On the other side, with Geren, were Ways and Means Chairman and Vice Chairman Harvey Hilderbran and John Otto.
Pitts took to the microphone first to defend Branch’s corrupt deal. His defense? The legislature does it all the time! Pitts argued:
“This isn’t something that is unusual in our budget. We do this for the four year institutions. We have a competitive knowledge fund just like this for four year institutions. They contribute some money and we give it back. This is exactly like what we do for the four year institutions.”
Pitts was interrupted by a question from failed comptroller candidate Harvey Hilderbran.
Hilderban: “What district do you represent, Mr. Pitts?
Pitts: “District 10. Ellis and Henderson County.”
Hilderbran: “Really?! I get confused. Sometimes I think you represent Dallas.”
The comment followed years of speculation that Pitts does not actually live in Waxahachie as he claims for political purposes but, in fact, lives in the Highland Park neighborhood of Dallas. Hilderbran went on to complain that his favored institution, the Texas Tech Health Science Center, wasn’t going to get enough of a payout from Branch’s fund.
The fighting did not end there however. After Hilderbran retired from the back microphone, Rep. John Otto rose to ask Branch again about the origins of the House Bill 2753.
Otto: “Chairman Branch, can you tell me where this idea came from … for the excellence fund?”
Branch: “This idea has been something we’ve been thinking and talking about in my office since before the last session, the 2011 session.”
Otto: “Are you aware of the two documents that UT Southwestern circulated before session dealing with this specific program? Weren’t those documents developed by them?”

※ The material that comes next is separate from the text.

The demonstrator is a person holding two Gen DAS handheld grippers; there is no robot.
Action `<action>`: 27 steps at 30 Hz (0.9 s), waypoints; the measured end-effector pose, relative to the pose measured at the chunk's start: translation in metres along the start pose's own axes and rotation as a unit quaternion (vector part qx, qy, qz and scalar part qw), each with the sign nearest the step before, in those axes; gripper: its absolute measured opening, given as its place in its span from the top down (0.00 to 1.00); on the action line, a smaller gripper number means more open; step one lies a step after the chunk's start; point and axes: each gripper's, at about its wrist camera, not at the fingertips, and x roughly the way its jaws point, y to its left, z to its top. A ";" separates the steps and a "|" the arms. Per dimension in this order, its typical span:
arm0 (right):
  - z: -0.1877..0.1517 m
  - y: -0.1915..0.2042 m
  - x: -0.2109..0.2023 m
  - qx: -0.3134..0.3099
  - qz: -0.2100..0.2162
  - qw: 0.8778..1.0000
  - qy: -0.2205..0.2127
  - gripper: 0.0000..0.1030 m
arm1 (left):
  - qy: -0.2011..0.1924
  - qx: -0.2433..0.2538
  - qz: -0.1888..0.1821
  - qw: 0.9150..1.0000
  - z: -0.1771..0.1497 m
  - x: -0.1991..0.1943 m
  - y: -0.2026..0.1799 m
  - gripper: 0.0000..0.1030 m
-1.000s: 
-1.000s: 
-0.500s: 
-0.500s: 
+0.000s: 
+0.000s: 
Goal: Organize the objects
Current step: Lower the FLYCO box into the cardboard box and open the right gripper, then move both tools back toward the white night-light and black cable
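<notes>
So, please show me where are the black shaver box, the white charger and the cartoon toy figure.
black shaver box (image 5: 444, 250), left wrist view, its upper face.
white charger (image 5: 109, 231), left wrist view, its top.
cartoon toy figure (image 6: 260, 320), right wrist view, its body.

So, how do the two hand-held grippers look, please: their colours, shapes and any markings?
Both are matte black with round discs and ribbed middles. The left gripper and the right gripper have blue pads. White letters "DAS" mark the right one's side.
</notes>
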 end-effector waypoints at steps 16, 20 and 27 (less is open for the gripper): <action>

The debate closed with statements of support from Democratic Rep. René Oliveira. The South Texas Democrat argued that Branch’s fund would benefit a new medical school in the valley. Charlie Geren returned to the back microphone to question Oliveira:
Geren: “Mr. Oliveira, do you realize that the medical school you’re going to get is never going to get a dime of this money? At least not in your lifetime or mine?”
Oliveira: “You’re probably right Charlie.”
When it came time to vote, the bill was voted down. But in typical Straus-fashion, a verification was called, votes were rallied, and the bill narrowly passed. The following day, Branch attempted to pass the bill by putting an amendment on it. In response Geren went to the microphone and accused Branch of “putting lipstick on a pig.” When Branch accused Geren of calling UT Southwestern a pig, Geren responded: “I’m not calling any of our institutions a pig. What I’m calling a pig is this piece of legislation that you wrote. Or, excuse me, that they wrote for you.”
On third reading the bill died for good with a tally of 62 Yeas to 73 Nays. Notable Team Straus member Drew Darby refused to pick sides, abstaining from the vote. Thus concluded one of the most bizarre episodes of the 83rd Texas Legislature, in which the liberal Republican leadership of the Texas House fractured itself and lost control of the agenda.
In the end, the taxpayers won a narrow victory with the help of some uncommon allies, and Dan Branch revealed that he was willing to go down in flames to carry his lobby client’s legislation.